PERCENTILE_CONT( 0.5 ) ...
Example:
CREATE TABLE t (a int);
INSERT INTO t VALUES (1),(2),(3),(166),(1024);
SELECT a, AVG(a) OVER () AS mean,
PERCENTILE_CONT(.5)
WITHIN GROUP (ORDER BY a)
OVER () AS median
FROM t;
****
+------+----------+--------+
| a | mean | median |
+------+----------+--------+
| 1 | 239.2000 | 3.0000 |
| 2 | 239.2000 | 3.0000 |
| 3 | 239.2000 | 3.0000 |
| 166 | 239.2000 | 3.0000 |
| 1024 | 239.2000 | 3.0000 |
+------+----------+--------+
Median and Percentiles with Regular Aggregates and Grouping
Suppose you have some data with columns you want to group by and another column you want to aggregate using several aggregate functions, including standard ones like AVG, MIN, MAX etc., as well as percentiles and median. In other words, you want to use percentile functions and median just like regular aggregates.

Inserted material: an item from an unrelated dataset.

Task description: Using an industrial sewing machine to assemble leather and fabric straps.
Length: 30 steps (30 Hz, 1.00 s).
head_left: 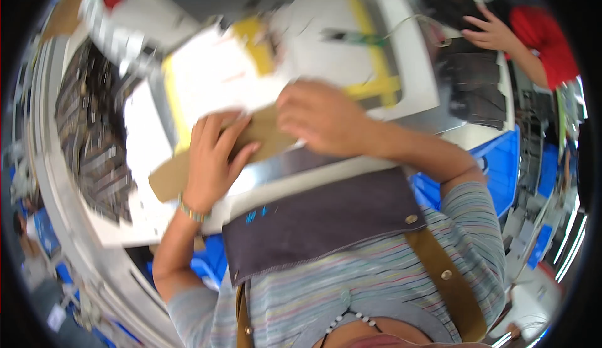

For example, suppose you have the following data:
CREATE TABLE t (id int, category varchar(10), year int, value int);
INSERT t VALUES
(1, "ABC", 2019, 100),
(2, "ABC", 2019, 150),
(3, "ABC", 2019, 200),
(4, "ABC", 2020, 100),
(5, "ABC", 2020, 175),
(6, "ABC", 2020, 250),
(7, "XYZ", 2020, 200),
(8, "XYZ", 2020, 275),
(9, "XYZ", 2020, 350),
(10, "XYZ", 2020, 450);
Suppose you want to compute the following aggregates of value
grouped by
category
and year
for this data: SUM
, AVG
, MEDIAN
, 10th percentile, and 90th percentile. The query you specify is:
SELECT category, year, SUM(value), AVG(value), MEDIAN(value),
PERCENTILE_CONT(0.1) WITHIN GROUP (ORDER BY value),
PERCENTILE_CONT(0.9) WITHIN GROUP (ORDER BY value)
FROM t
GROUP BY category, year
ORDER BY category, year;
****
+----------+------+------------+------------+---------------+----------------------------------------------------+----------------------------------------------------+
| category | year | SUM(value) | AVG(value) | MEDIAN(value) | PERCENTILE_CONT(0.1) WITHIN GROUP (ORDER BY value) | PERCENTILE_CONT(0.9) WITHIN GROUP (ORDER BY value) |
+----------+------+------------+------------+---------------+----------------------------------------------------+----------------------------------------------------+
| ABC | 2019 | 450 | 150.0000 | 150.0000 | 110.0000 | 190.0000 |
| ABC | 2020 | 525 | 175.0000 | 175.0000 | 115.0000 | 235.0000 |
| XYZ | 2020 | 1275 | 318.7500 | 312.5000 | 222.5000 | 420.0000 |
+----------+------+------------+------------+---------------+----------------------------------------------------+----------------------------------------------------+
The above query gives the desired result because both the PERCENTILE_CONT
and MEDIAN
functions are allowed as standard aggregate functions. Also, it’s not necessary to use window functions to get this result.